Во время таинства Башмаков стоял в толпе воцерковленных дачников в притворе, наблюдал все издали, через головы. Храм был сельский, тесный и располагался неподалеку от тестевой дачи. В мае поехали на сельхозработы к вдовствующей Зинаиде Ивановне, покопали, а заодно и окрестились.
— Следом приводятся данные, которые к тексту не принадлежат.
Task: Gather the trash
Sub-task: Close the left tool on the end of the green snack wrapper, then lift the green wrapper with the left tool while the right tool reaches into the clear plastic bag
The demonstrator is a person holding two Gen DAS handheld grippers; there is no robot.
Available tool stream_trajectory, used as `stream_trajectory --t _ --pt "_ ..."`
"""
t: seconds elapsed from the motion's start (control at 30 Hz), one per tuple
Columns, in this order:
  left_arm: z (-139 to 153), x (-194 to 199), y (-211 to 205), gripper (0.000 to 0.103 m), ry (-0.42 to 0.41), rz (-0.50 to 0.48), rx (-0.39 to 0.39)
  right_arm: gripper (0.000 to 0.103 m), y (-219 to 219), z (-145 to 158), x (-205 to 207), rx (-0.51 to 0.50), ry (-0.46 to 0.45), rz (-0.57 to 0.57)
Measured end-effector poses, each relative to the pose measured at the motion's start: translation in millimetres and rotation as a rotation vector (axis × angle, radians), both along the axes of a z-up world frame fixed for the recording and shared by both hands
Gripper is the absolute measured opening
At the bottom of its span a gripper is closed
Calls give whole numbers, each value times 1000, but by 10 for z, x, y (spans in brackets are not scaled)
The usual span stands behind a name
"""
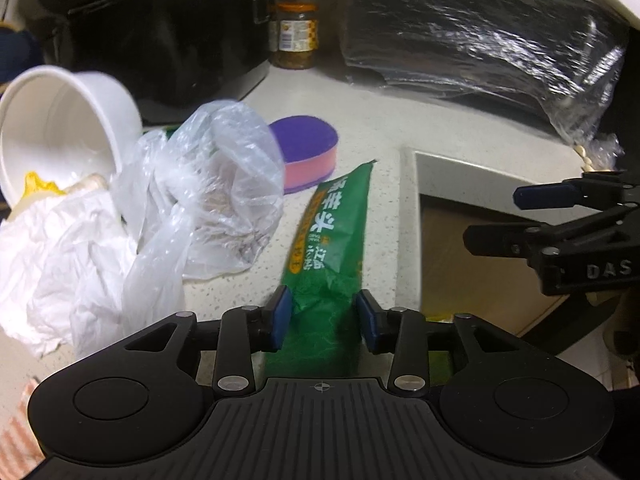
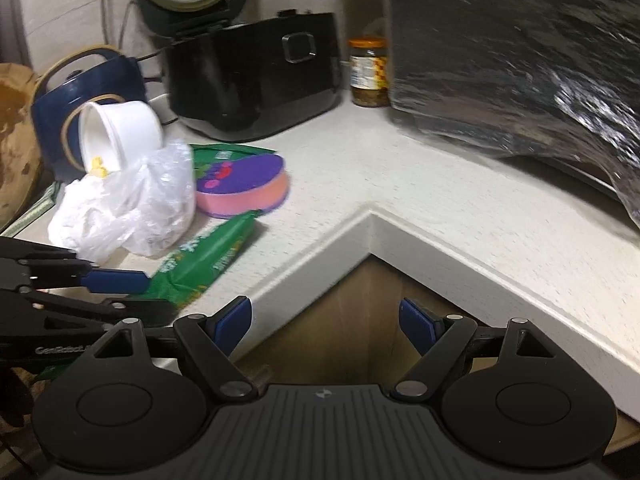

Дашка выскочила на паперть радостная.
– А ты знаешь, что значит «Дарья»? – спросила дочь.
– Нет.
– Сильная! – Дашка раскрыла брошюрку, купленную в храме. – А знаешь, что означает «Катерина»?
– Что?
– Всегда чистая и непорочная.
– Всегда? – Башмаков чуть заметно усмехнулся. – А что означает Олег?
– Ничего. Просто Олег… – полистав, удивленно сообщила Дашка.
– Странно. А Игнатий?
Дочь стала снова листать брошюрку и выронила вложенные в нее крестильные корочки.
– Дай мне удостоверения, а то потеряешь! – потребовала Катя.
– Не дам. Игнатий значит «не родившийся»…
– Как это «не родившийся»? – оторопел Башмаков.
– Дарья, дай сюда удостоверения! – строго повторила жена. – Дай сейчас же – я спрячу!
И спрятала. Дашка, когда уезжала во Владивосток, весь дом перерыла – искала, чтобы увезти с собой. Нашла между книжек – и свое, и материно. Но Катя совершенно не обрадовалась, а молча сунула картонку с большой печатью приходского совета Благовещенской церкви в коробку с семейными документами.